For every line in the data below that contains "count", copy the line.

++++++++

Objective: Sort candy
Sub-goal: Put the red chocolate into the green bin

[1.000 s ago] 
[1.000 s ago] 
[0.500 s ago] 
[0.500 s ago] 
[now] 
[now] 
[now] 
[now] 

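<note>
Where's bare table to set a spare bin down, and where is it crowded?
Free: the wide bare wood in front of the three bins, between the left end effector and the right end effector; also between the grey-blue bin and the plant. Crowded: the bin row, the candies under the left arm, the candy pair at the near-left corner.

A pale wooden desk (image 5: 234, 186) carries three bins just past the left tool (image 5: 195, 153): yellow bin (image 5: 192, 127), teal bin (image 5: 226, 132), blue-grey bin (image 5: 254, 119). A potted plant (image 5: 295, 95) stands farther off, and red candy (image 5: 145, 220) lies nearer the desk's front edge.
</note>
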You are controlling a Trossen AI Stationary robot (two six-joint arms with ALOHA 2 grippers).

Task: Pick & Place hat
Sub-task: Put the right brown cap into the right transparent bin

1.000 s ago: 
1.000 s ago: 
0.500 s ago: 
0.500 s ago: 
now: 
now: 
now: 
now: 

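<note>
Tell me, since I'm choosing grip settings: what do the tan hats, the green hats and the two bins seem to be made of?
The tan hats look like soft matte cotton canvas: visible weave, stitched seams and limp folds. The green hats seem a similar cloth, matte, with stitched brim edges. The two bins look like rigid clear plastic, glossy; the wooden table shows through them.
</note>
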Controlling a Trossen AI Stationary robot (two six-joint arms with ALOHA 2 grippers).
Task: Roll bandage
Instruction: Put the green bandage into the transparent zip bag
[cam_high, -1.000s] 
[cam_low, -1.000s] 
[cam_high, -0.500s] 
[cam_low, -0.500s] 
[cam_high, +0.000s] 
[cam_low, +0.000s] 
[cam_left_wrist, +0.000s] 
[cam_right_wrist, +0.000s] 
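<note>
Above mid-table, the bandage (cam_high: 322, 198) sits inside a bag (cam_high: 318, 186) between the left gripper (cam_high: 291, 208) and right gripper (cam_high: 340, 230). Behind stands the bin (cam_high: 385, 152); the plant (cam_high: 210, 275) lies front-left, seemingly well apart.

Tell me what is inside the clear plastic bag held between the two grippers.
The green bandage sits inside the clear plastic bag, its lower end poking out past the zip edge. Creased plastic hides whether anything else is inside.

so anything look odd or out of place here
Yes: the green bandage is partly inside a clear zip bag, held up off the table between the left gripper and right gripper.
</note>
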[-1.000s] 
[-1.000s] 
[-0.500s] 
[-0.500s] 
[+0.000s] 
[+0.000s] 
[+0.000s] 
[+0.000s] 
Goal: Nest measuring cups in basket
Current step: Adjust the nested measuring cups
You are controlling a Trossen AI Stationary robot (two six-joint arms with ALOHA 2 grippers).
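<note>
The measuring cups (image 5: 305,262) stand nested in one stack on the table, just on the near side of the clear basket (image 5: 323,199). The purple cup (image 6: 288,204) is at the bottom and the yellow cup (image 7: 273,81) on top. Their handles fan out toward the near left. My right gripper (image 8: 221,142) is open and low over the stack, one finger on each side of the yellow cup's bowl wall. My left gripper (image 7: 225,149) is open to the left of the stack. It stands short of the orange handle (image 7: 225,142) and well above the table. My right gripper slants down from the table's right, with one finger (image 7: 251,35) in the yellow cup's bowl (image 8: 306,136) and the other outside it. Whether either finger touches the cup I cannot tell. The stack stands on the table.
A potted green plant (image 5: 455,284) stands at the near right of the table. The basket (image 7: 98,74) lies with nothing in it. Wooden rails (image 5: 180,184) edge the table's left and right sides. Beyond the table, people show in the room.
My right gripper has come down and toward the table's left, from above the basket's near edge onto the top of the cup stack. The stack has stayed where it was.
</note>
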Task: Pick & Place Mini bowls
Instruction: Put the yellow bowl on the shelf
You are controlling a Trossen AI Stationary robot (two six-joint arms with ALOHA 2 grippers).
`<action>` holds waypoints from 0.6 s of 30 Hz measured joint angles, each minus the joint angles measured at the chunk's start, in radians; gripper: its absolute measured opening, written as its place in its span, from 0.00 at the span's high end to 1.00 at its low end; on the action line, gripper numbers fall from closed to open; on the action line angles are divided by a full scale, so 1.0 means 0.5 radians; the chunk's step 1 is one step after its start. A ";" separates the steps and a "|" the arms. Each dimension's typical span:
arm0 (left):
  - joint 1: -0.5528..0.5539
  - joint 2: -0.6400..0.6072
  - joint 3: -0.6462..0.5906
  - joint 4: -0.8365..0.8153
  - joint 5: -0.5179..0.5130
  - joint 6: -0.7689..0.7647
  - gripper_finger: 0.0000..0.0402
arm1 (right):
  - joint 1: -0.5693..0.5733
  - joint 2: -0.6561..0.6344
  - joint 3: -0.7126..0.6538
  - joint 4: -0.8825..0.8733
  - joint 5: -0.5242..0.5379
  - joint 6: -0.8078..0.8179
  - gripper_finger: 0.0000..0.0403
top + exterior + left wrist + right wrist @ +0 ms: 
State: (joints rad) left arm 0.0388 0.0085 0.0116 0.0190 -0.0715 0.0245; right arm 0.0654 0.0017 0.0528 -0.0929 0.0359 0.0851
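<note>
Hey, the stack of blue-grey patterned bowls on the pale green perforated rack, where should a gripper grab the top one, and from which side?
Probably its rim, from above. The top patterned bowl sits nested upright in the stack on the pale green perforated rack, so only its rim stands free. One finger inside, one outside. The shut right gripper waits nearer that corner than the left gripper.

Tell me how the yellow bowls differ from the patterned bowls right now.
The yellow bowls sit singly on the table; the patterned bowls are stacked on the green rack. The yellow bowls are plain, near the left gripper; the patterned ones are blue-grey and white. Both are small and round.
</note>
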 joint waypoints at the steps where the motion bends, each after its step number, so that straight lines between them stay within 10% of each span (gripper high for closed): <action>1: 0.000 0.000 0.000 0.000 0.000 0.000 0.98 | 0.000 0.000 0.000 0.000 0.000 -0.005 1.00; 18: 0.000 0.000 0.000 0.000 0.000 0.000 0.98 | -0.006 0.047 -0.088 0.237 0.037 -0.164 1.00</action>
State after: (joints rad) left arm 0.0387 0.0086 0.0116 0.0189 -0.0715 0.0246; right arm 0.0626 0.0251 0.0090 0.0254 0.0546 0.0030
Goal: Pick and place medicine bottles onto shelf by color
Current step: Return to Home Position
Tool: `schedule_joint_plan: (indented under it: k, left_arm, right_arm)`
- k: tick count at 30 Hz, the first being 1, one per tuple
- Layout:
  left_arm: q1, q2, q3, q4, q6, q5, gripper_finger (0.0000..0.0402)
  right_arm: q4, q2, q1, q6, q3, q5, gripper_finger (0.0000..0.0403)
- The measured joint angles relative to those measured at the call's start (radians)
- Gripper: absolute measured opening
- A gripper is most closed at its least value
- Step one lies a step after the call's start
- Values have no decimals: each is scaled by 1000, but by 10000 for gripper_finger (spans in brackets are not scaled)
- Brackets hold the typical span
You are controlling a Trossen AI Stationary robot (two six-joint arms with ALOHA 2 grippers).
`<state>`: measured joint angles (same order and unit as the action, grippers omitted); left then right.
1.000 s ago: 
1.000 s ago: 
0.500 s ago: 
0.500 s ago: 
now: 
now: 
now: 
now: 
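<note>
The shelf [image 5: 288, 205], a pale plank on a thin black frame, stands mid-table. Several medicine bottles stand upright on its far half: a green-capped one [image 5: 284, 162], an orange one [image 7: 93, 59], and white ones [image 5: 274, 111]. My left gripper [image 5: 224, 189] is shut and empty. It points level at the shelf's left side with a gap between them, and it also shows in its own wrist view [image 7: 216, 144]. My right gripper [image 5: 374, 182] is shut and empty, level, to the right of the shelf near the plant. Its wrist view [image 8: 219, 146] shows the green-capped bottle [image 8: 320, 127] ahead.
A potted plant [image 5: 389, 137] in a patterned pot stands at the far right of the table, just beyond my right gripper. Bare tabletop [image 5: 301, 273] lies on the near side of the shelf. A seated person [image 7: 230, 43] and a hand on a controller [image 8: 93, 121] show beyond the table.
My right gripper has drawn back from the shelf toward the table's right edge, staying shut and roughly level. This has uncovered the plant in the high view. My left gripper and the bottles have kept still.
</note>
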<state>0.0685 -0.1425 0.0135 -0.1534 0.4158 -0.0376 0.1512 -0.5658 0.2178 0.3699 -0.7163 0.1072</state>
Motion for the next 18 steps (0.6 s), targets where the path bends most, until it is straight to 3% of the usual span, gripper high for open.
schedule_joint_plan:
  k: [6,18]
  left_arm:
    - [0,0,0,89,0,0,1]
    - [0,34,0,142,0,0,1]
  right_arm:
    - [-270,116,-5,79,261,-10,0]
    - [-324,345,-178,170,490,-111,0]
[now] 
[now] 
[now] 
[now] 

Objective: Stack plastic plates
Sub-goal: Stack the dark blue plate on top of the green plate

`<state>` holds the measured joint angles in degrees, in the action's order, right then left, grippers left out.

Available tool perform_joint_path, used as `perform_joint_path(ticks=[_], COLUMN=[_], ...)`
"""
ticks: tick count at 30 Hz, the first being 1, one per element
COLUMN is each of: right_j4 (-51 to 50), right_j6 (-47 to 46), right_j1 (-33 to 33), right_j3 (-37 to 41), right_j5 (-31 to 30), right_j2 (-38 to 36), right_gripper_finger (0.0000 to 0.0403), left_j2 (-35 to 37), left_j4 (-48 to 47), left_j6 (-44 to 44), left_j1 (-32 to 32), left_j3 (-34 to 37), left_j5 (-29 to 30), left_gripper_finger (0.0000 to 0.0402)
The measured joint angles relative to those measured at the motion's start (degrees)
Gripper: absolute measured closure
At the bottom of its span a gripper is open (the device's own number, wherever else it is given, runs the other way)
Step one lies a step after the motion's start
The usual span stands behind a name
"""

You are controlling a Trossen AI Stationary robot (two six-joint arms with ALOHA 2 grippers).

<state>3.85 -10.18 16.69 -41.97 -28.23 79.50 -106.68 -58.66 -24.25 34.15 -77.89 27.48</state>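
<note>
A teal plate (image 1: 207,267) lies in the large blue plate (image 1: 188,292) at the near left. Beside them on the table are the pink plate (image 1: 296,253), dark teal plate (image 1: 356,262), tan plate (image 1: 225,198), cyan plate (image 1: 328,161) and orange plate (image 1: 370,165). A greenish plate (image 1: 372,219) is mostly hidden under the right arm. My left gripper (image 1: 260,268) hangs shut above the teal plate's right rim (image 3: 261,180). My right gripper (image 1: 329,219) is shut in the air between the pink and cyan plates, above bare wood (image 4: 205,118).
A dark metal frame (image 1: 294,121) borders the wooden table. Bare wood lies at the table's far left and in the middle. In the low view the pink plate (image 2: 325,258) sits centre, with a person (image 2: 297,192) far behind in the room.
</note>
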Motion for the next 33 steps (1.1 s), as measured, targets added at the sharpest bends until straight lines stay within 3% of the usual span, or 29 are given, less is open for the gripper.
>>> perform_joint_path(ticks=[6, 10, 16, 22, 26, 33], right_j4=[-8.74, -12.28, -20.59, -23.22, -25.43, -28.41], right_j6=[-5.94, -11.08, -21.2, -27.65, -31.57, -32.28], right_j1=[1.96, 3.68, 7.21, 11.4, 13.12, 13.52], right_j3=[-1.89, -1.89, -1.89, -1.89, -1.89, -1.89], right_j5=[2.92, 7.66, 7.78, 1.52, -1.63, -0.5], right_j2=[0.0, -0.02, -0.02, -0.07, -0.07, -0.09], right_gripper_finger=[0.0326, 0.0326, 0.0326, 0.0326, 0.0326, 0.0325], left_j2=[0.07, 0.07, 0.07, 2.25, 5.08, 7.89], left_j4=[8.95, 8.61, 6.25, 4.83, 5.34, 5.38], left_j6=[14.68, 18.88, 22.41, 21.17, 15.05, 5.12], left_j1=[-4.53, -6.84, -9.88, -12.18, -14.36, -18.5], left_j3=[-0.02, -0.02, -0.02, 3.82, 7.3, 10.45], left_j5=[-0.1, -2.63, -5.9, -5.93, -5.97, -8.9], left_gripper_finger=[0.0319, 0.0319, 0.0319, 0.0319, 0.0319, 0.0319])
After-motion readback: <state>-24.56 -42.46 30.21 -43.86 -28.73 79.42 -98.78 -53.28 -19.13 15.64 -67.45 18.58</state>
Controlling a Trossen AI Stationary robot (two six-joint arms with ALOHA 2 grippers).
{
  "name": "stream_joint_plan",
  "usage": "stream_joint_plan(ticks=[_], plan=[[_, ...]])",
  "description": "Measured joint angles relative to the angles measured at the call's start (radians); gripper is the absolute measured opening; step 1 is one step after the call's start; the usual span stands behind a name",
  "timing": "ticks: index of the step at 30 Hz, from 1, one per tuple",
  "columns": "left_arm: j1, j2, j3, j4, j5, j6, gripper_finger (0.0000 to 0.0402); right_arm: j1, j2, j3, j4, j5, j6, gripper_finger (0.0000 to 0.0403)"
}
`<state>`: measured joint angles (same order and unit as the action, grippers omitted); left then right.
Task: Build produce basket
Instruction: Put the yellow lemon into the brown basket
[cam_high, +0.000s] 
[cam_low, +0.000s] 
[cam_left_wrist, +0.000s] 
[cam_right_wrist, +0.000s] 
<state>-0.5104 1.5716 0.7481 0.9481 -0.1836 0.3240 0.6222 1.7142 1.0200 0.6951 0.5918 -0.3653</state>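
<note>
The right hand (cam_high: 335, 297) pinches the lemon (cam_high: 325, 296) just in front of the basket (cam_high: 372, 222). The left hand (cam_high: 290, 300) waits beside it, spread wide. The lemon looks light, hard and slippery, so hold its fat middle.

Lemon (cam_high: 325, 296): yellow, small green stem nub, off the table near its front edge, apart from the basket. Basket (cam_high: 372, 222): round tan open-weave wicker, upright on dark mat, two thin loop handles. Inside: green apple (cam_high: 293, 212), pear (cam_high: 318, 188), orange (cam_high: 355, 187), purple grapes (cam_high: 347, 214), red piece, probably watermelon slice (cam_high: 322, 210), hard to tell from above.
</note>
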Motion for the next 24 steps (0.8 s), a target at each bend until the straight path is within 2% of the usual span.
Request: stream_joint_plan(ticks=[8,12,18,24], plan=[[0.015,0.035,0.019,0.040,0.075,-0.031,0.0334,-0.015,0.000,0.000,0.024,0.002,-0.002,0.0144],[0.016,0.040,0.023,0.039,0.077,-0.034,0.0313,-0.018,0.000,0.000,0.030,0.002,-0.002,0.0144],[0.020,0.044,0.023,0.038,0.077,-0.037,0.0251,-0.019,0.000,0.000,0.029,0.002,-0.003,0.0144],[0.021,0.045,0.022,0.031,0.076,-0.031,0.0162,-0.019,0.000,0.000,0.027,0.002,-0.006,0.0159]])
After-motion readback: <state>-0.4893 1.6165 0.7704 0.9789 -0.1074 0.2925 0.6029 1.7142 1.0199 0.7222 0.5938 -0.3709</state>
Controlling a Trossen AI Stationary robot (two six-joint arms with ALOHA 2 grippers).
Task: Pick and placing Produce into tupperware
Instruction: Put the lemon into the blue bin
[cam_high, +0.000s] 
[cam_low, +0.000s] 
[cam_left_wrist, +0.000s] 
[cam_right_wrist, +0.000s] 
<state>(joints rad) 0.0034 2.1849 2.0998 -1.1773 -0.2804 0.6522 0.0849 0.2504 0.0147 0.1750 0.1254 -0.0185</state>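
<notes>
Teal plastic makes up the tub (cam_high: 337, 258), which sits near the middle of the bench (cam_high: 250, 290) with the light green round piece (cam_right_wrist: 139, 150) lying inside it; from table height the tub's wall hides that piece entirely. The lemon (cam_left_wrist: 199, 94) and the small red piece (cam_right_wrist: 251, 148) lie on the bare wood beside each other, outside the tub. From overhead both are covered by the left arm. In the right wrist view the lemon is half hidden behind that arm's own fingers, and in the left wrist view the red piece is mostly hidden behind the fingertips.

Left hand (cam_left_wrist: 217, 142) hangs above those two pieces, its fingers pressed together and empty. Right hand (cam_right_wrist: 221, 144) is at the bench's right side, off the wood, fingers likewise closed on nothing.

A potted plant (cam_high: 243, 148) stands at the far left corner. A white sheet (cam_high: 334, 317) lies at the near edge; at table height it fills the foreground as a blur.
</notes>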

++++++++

- [Finished task]:
- k: tick count at 30 Hz, the first being 1, one per tuple
ticks: tick count at 30 Hz, the first being 1, one per element

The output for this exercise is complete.